# Task brief
Would you write out the entries below word for word, omitting the pictures?

--------

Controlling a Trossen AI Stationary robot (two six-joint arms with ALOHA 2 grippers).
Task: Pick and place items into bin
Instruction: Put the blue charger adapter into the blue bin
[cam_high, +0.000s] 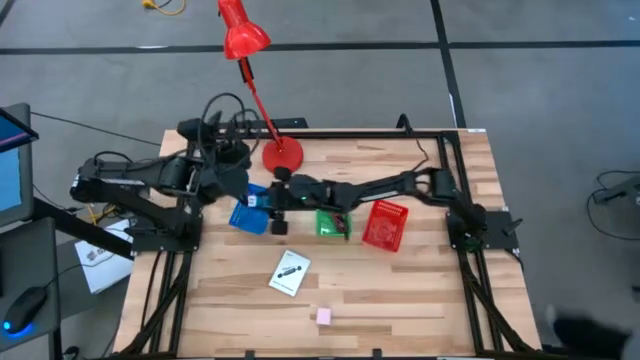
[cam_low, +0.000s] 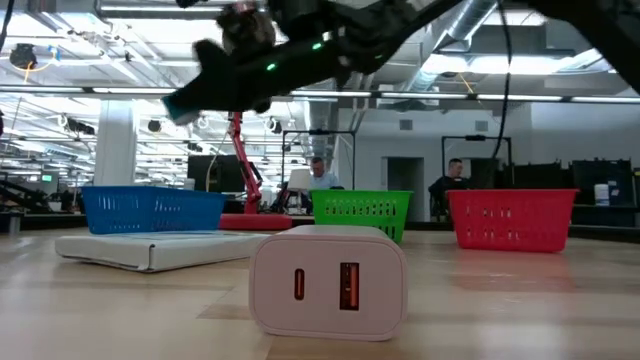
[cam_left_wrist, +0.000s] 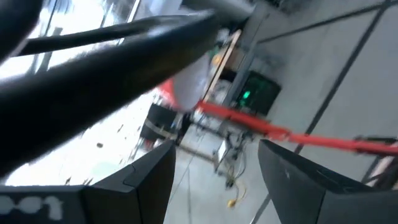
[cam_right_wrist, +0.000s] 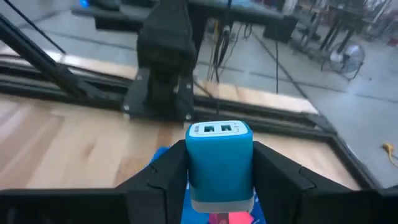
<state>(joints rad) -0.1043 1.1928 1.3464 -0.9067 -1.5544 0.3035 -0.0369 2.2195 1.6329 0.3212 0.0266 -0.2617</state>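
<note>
Right gripper (cam_right_wrist: 219, 180) clamping a small blue plastic charger block (cam_right_wrist: 219, 158) above the blue mesh bin (cam_high: 249, 216), left gripper (cam_left_wrist: 214, 180) spread wide, idle

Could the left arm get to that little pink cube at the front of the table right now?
Probably yes. The pink cube sits alone on bare wood, nothing around it. The left gripper is open and empty, though far back beside the blue bin, so it would need a long stretch.

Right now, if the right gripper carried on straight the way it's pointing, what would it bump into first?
Probably the left arm's black base, straight ahead beyond the blue charger that the right gripper holds over the blue bin; depth is uncertain.
</note>
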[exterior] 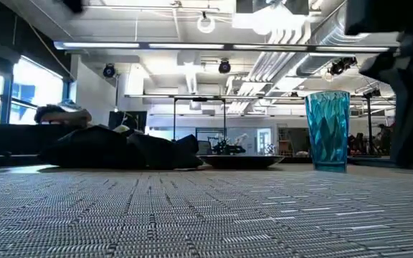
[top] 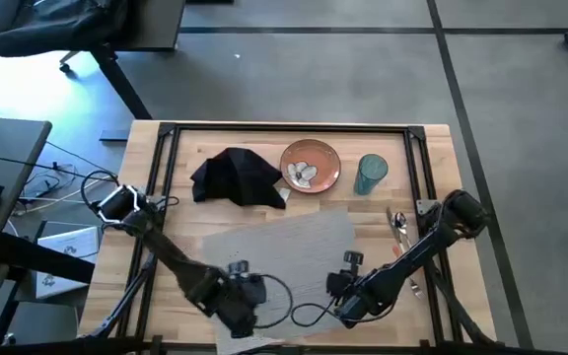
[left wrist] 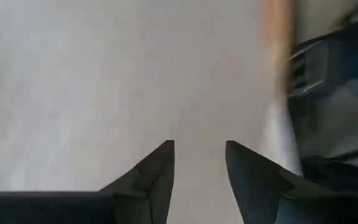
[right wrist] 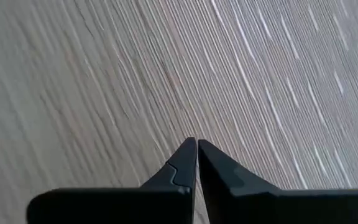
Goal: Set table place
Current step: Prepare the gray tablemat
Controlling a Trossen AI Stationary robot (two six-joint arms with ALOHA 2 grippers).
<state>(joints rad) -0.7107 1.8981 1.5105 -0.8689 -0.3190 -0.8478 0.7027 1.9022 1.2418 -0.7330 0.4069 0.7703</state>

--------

# Task answer
Controlling a Trossen AI Stationary robot (two six-joint arms with ALOHA 2 grippers).
Task: Pick and place items into bin
Instruction: Put the blue charger adapter into the blue bin
[cam_high, +0.000s] 
[cam_low, +0.000s] 
[cam_left_wrist, +0.000s] 
[cam_right_wrist, +0.000s] 
<state>(joints rad) -0.1043 1.1928 1.3464 -0.9067 -1.5544 0.3035 -0.0369 2.2195 1.6329 0.3212 0.0266 -0.2617</state>
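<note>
Right gripper (cam_right_wrist: 219, 180) clamping a small blue plastic charger block (cam_right_wrist: 219, 158) above the blue mesh bin (cam_high: 249, 216), left gripper (cam_left_wrist: 214, 180) spread wide, idle

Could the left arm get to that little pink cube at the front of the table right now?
Probably yes. The pink cube sits alone on bare wood, nothing around it. The left gripper is open and empty, though far back beside the blue bin, so it would need a long stretch.

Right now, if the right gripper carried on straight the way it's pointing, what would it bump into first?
Probably the left arm's black base, straight ahead beyond the blue charger that the right gripper holds over the blue bin; depth is uncertain.
</note>
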[exterior] 
[top] 
[left wrist] 
[right wrist] 
Goal: Set table place
Current step: Prepare the gray tablemat
Controlling a Trossen AI Stationary robot (two six-joint arms with ALOHA 2 grippers).
<state>(joints rad) -0.7107 1.8981 1.5105 -0.8689 -0.3190 -0.8478 0.7027 1.9022 1.2418 -0.7330 0.4069 0.7703</state>

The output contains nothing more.